(Task to complete): Whenever a line in the records below holds the string "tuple", copy it out.

(Exercise data):
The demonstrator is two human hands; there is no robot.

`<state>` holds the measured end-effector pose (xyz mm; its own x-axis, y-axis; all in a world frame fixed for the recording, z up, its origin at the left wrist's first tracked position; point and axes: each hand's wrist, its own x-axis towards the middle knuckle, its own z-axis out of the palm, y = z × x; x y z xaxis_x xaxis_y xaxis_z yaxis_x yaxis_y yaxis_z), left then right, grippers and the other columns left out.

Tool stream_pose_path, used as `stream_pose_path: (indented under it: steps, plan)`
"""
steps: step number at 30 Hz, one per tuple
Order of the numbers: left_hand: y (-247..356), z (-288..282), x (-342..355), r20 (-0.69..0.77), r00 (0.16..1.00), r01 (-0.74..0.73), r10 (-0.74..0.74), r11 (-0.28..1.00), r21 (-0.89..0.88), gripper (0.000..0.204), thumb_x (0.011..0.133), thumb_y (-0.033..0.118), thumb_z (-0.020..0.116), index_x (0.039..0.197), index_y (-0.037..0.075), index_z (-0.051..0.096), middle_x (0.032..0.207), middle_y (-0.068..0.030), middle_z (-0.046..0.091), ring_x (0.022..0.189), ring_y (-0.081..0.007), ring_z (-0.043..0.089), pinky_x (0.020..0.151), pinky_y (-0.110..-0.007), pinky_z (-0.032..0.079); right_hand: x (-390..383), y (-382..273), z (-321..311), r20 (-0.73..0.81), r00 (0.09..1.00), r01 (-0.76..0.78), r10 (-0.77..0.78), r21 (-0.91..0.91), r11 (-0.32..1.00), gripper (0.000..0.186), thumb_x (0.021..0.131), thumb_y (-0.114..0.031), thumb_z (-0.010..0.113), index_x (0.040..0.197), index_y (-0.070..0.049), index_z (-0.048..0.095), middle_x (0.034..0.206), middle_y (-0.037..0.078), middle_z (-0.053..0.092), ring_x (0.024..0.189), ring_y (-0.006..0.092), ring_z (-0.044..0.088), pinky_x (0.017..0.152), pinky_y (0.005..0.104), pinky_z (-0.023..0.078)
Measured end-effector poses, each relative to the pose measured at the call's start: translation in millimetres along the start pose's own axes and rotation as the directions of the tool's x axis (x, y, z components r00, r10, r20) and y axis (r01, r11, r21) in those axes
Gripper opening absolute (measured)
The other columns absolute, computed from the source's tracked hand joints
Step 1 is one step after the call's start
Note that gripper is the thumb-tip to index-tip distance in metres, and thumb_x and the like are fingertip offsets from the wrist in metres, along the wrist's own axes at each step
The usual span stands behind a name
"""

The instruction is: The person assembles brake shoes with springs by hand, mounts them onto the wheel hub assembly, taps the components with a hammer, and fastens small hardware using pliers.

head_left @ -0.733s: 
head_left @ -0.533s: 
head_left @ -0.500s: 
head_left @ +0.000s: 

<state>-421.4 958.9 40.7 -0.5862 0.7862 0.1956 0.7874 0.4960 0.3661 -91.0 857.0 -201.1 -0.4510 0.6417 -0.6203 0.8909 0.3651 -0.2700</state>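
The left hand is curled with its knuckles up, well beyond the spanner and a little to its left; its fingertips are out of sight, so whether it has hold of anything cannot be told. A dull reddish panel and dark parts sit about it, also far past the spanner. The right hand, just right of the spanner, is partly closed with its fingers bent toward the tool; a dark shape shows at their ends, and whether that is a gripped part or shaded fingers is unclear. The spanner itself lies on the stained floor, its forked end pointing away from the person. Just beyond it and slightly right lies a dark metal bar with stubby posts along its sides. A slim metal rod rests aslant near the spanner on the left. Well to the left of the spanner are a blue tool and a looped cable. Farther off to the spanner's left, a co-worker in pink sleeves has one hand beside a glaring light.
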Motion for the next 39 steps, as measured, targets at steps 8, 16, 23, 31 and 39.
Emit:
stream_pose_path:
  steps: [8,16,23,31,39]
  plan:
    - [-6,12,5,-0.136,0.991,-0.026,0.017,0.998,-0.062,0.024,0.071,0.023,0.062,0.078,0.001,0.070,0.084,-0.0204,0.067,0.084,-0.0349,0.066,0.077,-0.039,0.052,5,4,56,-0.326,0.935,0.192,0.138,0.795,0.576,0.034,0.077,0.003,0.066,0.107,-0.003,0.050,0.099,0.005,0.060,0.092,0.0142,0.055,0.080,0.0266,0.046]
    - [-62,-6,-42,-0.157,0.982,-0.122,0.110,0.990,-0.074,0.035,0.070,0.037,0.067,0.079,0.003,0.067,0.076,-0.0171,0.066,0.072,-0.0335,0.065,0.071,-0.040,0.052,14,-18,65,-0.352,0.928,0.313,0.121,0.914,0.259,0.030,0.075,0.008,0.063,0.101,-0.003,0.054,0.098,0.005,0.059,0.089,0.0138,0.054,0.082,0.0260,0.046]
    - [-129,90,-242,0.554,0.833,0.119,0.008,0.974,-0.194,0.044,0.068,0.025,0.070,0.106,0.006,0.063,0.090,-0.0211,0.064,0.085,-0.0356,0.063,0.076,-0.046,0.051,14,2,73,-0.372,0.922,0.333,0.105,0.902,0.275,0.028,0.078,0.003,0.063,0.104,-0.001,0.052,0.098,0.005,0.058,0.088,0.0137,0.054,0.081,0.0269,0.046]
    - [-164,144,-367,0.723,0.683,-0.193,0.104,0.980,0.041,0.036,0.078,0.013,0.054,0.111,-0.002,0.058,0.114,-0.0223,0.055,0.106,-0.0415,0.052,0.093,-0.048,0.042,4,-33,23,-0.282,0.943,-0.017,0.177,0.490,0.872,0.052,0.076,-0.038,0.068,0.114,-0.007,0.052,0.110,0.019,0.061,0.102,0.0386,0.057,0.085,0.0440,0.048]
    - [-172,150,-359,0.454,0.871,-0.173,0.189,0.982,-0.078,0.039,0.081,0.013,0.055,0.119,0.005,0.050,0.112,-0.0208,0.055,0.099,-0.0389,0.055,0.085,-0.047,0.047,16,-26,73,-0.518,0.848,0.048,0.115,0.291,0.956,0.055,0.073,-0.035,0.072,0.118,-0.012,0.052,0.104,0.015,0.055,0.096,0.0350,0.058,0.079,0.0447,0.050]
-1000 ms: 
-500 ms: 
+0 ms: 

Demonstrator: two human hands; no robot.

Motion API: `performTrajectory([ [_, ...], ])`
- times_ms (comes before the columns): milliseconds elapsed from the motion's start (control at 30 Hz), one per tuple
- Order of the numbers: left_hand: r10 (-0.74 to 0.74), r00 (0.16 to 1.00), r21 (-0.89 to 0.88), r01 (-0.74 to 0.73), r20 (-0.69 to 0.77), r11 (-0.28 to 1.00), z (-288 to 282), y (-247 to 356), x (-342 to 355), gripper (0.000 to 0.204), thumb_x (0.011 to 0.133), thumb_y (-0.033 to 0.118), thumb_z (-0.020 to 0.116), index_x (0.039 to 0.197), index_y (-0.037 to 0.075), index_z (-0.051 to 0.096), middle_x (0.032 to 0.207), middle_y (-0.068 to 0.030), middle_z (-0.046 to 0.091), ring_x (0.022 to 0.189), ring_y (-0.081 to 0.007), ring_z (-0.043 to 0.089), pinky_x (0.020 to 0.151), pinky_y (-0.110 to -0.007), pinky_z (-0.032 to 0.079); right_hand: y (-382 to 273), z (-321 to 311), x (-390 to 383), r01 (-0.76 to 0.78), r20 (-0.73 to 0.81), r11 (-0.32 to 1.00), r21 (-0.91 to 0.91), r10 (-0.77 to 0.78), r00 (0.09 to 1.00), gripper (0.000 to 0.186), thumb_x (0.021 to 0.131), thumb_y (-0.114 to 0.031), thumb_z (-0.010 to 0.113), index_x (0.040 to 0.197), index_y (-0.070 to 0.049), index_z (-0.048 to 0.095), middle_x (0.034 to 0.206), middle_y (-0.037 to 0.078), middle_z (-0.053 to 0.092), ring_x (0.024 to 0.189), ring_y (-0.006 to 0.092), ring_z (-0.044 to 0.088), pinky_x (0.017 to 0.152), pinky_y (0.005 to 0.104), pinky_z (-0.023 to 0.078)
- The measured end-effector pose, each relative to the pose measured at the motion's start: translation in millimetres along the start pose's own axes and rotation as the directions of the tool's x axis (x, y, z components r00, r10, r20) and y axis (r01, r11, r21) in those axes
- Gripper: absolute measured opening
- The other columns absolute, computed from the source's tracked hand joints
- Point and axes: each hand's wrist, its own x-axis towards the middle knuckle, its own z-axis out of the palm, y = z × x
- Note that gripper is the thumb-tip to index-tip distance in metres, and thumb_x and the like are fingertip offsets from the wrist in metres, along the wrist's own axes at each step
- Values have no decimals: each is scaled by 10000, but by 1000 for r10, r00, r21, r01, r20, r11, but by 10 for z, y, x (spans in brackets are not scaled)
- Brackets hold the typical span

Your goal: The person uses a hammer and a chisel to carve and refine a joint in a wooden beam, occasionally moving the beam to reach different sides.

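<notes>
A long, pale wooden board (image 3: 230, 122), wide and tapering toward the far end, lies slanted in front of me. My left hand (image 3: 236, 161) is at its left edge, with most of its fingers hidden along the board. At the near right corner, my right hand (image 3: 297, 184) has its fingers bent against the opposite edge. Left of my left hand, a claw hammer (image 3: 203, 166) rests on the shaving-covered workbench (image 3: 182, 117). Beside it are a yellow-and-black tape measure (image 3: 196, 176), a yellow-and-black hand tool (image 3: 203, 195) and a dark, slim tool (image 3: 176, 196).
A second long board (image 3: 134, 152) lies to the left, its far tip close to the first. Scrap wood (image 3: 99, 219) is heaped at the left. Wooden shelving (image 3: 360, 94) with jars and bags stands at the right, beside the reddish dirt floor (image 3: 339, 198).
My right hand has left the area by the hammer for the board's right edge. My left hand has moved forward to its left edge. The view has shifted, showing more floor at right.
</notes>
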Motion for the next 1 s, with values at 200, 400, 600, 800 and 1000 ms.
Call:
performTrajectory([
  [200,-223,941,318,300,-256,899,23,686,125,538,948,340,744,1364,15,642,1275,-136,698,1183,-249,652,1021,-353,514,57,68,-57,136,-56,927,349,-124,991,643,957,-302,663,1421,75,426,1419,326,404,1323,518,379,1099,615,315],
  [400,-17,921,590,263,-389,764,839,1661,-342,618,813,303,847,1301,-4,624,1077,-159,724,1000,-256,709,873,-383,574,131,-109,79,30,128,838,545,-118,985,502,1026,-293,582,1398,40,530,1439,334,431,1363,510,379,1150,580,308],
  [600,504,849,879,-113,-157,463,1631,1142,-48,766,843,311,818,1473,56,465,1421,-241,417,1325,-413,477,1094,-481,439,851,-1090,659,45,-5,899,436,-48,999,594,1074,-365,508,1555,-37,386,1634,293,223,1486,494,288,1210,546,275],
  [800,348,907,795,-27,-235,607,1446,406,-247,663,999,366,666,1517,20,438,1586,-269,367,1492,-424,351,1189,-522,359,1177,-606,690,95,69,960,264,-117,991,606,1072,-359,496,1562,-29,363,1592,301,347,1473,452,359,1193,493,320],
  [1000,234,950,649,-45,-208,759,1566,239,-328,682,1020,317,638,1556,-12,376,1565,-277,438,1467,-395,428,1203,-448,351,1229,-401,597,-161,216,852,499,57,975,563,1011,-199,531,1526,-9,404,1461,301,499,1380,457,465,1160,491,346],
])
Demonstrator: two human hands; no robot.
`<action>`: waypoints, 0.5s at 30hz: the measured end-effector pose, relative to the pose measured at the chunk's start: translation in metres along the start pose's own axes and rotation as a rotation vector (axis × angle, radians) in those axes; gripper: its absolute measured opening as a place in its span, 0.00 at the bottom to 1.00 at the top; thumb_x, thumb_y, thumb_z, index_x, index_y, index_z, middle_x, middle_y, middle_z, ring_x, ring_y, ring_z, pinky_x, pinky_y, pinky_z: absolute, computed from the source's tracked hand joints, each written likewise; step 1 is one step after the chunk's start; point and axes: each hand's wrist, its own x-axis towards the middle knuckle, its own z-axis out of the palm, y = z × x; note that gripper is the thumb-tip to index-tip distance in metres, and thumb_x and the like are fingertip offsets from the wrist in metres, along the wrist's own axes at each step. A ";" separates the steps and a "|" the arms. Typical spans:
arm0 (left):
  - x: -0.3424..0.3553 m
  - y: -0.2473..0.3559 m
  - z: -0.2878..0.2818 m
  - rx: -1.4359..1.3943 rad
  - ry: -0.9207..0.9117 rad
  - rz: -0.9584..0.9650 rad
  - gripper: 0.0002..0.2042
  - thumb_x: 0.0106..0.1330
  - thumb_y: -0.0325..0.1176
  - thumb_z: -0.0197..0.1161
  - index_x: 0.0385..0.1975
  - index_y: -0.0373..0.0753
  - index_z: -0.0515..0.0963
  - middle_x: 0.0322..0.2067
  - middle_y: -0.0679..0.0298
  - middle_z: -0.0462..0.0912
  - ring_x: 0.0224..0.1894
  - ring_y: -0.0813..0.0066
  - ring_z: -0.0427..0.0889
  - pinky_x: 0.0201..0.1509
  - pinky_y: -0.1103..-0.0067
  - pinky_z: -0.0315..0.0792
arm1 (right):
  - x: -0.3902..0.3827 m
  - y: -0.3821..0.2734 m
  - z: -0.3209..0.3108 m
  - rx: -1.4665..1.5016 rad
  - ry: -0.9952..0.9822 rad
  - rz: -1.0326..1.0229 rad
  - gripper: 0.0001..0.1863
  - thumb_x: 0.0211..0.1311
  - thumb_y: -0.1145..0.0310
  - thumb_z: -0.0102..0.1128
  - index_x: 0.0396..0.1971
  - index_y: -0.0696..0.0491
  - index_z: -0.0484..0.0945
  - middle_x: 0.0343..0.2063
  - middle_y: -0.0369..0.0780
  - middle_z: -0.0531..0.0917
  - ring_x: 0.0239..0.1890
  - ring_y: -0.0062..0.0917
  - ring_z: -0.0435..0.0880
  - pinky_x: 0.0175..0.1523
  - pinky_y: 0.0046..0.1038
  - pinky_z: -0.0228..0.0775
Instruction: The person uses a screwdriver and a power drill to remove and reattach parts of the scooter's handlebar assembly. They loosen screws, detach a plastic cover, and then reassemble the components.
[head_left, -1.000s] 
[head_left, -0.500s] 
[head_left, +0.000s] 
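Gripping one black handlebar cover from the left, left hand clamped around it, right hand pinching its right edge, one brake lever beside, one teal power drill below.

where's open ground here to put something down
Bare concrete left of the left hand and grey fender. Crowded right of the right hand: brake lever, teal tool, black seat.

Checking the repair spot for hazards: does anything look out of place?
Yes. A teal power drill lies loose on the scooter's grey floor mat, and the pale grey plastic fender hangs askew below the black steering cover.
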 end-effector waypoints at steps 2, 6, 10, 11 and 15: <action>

(Output for this task):
steps: step number at 30 Hz, one per tuple
- times_ms (comes before the columns): milliseconds elapsed from the motion's start (control at 30 Hz), one per tuple

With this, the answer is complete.